■ **TASK TO COMPLETE**:
In the data below, the answer is the run of lines from the line containing "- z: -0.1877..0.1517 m" through the line containing "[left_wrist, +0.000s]", both included; print it exactly and nothing else.

■ **EXERCISE DATA**:
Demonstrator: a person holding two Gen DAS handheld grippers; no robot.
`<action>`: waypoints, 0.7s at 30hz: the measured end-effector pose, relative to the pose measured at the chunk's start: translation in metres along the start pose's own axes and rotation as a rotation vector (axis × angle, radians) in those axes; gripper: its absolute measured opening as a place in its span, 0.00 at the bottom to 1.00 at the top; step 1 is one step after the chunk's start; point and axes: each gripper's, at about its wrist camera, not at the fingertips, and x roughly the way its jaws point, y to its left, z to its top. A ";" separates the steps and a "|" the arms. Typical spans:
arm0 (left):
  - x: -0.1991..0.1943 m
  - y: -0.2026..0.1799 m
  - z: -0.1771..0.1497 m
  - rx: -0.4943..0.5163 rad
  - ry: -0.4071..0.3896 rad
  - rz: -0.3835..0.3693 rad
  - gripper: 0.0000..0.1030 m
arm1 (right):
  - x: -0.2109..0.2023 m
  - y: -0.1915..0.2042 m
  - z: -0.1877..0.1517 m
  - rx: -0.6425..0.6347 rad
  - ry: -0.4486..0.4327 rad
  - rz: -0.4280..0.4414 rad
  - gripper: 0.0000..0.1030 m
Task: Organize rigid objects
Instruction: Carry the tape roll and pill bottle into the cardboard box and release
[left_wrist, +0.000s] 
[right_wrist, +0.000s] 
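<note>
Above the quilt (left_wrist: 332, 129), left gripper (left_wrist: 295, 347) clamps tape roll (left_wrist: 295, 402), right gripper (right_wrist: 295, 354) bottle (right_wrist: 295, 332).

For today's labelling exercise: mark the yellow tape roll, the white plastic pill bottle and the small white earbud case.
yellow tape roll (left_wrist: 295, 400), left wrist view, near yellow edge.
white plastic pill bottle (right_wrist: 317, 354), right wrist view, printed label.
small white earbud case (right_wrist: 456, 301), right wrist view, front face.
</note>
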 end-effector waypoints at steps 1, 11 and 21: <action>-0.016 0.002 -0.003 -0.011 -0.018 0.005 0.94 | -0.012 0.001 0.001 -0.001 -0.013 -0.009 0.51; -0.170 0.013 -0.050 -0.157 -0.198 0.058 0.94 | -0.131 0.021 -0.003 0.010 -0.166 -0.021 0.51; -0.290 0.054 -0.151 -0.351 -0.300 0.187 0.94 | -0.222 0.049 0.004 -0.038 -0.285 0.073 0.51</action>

■ **RESULT BELOW**:
  - z: -0.1877..0.1517 m
  - rx: -0.6425..0.6347 rad
  - ry: -0.4486..0.4327 rad
  - rz: -0.4280..0.4414 rad
  - gripper: 0.0000..0.1030 m
Task: Organize rigid objects
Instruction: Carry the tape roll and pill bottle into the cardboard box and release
[left_wrist, +0.000s] 

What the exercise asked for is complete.